» **WORK REQUIRED**: Copy out all the entries shown below, exactly as they appear.

Dataset items

=== Begin Enclosure ===

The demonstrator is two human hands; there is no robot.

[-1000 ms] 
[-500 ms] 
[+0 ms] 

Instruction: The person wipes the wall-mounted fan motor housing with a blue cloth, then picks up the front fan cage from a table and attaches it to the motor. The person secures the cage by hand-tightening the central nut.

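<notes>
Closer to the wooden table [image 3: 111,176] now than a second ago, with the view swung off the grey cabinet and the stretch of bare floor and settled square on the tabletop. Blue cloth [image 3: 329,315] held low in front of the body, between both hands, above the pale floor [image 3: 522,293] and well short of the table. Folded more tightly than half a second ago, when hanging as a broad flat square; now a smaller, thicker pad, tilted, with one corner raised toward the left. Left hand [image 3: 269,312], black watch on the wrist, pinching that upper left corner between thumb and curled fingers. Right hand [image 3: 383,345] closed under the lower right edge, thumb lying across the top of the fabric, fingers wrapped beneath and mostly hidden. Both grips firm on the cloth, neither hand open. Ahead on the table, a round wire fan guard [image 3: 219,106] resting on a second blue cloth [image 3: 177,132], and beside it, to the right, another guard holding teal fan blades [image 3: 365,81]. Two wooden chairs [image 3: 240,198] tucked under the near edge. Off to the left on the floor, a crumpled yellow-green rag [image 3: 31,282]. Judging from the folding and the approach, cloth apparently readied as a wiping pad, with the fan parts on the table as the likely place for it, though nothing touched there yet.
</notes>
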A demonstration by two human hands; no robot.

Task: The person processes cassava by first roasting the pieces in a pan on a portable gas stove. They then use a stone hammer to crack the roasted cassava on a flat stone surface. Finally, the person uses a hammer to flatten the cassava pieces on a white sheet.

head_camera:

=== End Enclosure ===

» **EXERCISE OUTPUT**:
The demonstrator is two human hands; there is no robot.

[-1000 ms] 
[-500 ms] 
[+0 ms] 

Instruction: The person wipes the wall-mounted fan motor housing with a blue cloth, then picks up the front fan cage from a table and attaches it to the motor. The person secures the cage by hand-tightening the central nut.

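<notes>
Closer to the wooden table [image 3: 111,176] now than a second ago, with the view swung off the grey cabinet and the stretch of bare floor and settled square on the tabletop. Blue cloth [image 3: 329,315] held low in front of the body, between both hands, above the pale floor [image 3: 522,293] and well short of the table. Folded more tightly than half a second ago, when hanging as a broad flat square; now a smaller, thicker pad, tilted, with one corner raised toward the left. Left hand [image 3: 269,312], black watch on the wrist, pinching that upper left corner between thumb and curled fingers. Right hand [image 3: 383,345] closed under the lower right edge, thumb lying across the top of the fabric, fingers wrapped beneath and mostly hidden. Both grips firm on the cloth, neither hand open. Ahead on the table, a round wire fan guard [image 3: 219,106] resting on a second blue cloth [image 3: 177,132], and beside it, to the right, another guard holding teal fan blades [image 3: 365,81]. Two wooden chairs [image 3: 240,198] tucked under the near edge. Off to the left on the floor, a crumpled yellow-green rag [image 3: 31,282]. Judging from the folding and the approach, cloth apparently readied as a wiping pad, with the fan parts on the table as the likely place for it, though nothing touched there yet.
</notes>
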A demonstration by two human hands; no robot.

Task: The person processes cassava by first roasting the pieces in a pan on a portable gas stove. They then use a stone hammer to crack the roasted cassava on a flat stone surface. Finally, the person uses a hammer to flatten the cassava pieces on a white sheet.

head_camera:

This exercise requires nothing more.